*Work to be completed*.
Could you retype the whole listing, word for word?

════════

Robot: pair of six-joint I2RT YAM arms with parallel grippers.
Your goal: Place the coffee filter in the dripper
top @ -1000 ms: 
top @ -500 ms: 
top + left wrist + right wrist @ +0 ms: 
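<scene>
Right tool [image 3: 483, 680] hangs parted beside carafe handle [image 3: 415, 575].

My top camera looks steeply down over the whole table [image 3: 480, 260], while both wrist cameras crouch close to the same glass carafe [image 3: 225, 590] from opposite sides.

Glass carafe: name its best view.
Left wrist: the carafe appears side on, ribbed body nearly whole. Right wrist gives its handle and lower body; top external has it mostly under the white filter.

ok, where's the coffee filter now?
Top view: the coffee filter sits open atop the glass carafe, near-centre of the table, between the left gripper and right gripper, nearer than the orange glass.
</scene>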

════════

*Task output*.
Robot: pair of six-joint I2RT YAM arms with parallel grippers.
Your goal: Place the coffee filter in the dripper
top @ -1000 ms: 
top @ -500 ms: 
top + left wrist + right wrist @ +0 ms: 
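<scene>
Right tool [image 3: 483, 680] hangs parted beside carafe handle [image 3: 415, 575].

My top camera looks steeply down over the whole table [image 3: 480, 260], while both wrist cameras crouch close to the same glass carafe [image 3: 225, 590] from opposite sides.

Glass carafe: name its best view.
Left wrist: the carafe appears side on, ribbed body nearly whole. Right wrist gives its handle and lower body; top external has it mostly under the white filter.

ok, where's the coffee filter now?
Top view: the coffee filter sits open atop the glass carafe, near-centre of the table, between the left gripper and right gripper, nearer than the orange glass.
</scene>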

The answer requires nothing more.